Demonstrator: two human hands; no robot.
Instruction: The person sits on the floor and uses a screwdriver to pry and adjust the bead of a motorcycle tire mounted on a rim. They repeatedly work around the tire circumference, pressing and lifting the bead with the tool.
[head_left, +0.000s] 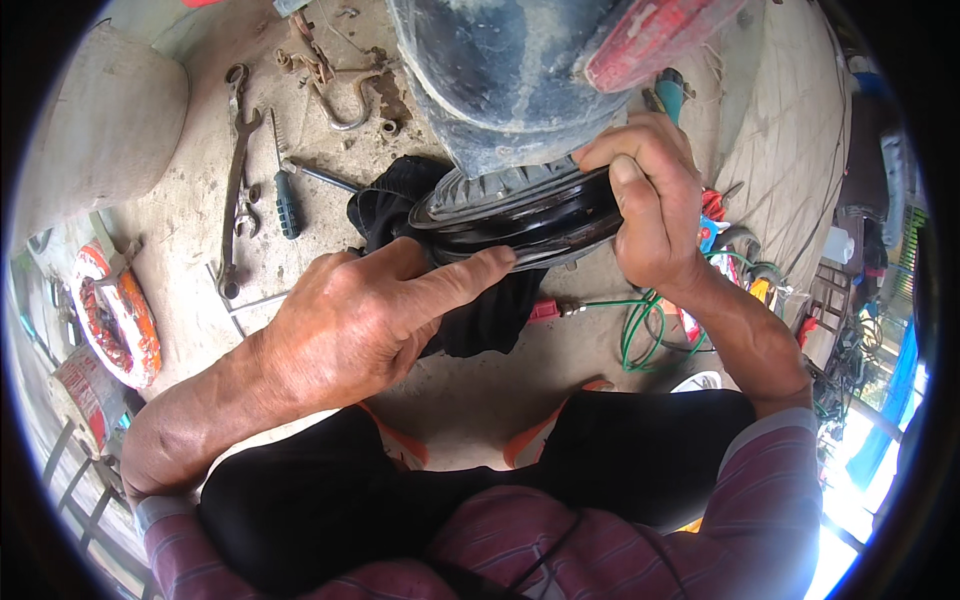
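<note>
A black wheel rim is tilted under a dirty dark mudguard, which hides its upper side. My left hand grips the rim's left edge, with one digit stretched along its black face and the others curled, partly out of sight. On the right end, my right hand is closed round the rim, its fingers bent over the top beside the mudguard. Below and behind the rim lies a black cloth.
Left on the floor lie a long wrench, a screwdriver and a metal hook. An orange-and-white wrapped ring is farther left. A green hose with a red fitting coils at right. A red panel hangs above.
</note>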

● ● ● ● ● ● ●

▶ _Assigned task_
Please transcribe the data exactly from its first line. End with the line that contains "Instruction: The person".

▶ _Task output_
Demonstrator: two human hands; no robot.
Instruction: The person sits on the floor and uses a screwdriver to pry and adjust the bead of a motorcycle tire mounted on a rim. They repeatedly work around the tire circumference, pressing and lifting the bead with the tool.

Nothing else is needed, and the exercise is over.